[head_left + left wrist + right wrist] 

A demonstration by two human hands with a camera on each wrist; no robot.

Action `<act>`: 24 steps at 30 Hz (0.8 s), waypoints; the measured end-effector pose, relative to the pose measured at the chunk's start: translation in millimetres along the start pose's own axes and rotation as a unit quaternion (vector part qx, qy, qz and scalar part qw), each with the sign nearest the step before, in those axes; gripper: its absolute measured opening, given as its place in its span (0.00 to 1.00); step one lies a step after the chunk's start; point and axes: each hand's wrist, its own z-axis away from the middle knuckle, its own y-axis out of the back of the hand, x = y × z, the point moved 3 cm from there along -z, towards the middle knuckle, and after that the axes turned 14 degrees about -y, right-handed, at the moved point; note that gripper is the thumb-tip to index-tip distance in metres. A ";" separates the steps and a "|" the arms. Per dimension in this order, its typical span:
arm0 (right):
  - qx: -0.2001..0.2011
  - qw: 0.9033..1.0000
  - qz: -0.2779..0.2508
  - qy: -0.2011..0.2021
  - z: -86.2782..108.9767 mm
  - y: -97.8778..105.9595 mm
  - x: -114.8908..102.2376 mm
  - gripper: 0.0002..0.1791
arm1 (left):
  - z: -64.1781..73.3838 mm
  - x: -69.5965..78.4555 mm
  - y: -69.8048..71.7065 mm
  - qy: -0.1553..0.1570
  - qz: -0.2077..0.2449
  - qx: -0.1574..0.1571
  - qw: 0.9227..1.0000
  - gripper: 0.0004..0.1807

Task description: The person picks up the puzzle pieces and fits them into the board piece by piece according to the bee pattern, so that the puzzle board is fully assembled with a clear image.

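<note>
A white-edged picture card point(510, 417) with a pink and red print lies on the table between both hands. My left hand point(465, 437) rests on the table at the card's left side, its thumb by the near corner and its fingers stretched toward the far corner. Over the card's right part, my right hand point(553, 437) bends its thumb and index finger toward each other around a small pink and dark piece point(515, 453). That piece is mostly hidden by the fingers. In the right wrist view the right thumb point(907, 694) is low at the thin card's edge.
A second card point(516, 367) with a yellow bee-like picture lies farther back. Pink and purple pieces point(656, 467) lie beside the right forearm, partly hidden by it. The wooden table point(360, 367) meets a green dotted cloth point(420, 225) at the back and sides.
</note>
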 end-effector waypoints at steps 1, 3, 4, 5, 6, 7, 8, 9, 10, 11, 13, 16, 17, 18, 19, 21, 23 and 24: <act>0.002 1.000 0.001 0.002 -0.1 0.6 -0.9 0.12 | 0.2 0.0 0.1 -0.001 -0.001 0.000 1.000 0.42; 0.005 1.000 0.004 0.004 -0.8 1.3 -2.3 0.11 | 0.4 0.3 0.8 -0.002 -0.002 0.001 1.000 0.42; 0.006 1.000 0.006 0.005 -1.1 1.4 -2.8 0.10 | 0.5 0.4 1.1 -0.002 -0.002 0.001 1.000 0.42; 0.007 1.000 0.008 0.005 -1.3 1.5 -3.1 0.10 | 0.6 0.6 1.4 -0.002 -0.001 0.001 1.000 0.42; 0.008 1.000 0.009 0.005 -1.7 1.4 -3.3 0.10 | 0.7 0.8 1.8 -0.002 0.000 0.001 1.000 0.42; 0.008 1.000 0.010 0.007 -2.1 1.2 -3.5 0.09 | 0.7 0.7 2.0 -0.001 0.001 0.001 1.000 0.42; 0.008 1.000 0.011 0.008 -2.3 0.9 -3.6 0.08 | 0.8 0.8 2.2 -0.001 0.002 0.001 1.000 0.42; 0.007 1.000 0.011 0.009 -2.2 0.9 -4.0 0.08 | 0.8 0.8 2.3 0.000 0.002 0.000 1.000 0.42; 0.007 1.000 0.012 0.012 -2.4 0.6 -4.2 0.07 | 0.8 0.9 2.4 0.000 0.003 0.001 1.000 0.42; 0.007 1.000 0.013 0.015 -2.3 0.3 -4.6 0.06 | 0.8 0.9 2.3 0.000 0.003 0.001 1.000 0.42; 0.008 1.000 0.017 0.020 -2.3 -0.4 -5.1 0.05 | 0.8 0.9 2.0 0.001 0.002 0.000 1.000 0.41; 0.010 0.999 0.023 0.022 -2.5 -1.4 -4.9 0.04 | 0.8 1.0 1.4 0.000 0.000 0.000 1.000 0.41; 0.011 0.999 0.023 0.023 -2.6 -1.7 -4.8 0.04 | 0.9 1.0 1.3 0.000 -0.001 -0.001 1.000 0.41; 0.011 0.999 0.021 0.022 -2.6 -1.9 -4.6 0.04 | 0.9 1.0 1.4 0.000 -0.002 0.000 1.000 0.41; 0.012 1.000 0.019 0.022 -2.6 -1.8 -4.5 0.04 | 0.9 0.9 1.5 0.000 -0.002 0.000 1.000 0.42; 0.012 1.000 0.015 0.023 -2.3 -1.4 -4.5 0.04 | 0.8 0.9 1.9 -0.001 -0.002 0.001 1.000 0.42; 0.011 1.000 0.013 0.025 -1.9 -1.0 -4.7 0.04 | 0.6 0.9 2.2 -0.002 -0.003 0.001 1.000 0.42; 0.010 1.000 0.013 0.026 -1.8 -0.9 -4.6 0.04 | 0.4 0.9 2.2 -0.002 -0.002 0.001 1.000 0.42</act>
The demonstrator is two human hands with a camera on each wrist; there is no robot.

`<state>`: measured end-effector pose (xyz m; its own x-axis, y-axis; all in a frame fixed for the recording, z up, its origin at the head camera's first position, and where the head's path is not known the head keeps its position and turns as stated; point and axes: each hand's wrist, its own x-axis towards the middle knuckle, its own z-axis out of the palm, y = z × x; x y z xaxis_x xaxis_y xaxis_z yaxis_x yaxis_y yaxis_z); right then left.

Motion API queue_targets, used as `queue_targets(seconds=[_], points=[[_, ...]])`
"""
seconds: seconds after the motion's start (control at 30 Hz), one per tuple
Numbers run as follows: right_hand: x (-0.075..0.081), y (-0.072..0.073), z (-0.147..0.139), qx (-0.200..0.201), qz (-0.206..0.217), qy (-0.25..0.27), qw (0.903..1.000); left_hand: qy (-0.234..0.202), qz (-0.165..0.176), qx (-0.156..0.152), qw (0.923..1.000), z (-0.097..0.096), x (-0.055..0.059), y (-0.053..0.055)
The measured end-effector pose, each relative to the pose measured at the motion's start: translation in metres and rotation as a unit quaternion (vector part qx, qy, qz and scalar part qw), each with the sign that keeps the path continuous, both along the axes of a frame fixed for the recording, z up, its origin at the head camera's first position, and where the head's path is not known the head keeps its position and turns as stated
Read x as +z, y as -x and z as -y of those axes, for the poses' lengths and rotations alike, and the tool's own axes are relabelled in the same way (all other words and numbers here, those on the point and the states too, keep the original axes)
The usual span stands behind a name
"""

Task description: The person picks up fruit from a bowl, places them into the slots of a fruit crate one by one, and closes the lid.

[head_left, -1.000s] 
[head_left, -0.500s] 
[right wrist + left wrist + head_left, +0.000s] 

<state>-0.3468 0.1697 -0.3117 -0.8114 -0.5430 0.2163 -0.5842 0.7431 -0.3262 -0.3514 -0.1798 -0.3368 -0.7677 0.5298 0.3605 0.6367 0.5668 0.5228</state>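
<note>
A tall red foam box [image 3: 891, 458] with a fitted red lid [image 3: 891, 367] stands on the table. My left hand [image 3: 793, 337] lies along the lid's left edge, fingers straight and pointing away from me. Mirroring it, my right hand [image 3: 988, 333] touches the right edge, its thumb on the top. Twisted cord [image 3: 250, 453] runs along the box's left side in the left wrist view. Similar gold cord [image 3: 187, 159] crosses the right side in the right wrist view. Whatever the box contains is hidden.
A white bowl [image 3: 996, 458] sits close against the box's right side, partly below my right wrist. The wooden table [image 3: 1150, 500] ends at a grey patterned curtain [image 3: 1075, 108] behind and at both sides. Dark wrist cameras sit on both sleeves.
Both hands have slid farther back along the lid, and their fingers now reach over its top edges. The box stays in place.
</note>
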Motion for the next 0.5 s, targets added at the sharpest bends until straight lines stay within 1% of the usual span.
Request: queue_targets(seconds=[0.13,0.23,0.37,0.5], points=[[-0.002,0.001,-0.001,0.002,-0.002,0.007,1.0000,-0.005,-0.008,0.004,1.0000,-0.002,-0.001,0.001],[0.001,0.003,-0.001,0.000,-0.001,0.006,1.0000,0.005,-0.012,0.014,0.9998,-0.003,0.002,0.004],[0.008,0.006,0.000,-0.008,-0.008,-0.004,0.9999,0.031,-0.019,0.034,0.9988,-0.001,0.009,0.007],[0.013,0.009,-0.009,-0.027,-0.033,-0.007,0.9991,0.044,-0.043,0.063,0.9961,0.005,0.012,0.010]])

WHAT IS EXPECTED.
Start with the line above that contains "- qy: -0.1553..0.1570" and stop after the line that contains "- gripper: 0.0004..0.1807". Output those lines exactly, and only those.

REPLY TO THE EXERCISE.
  - qy: -0.1553..0.1570
  - qz: -0.2077..0.2449
  - qx: -0.1574..0.1571
  - qw: 0.9227..1.0000
  - gripper: 0.0004..0.1807

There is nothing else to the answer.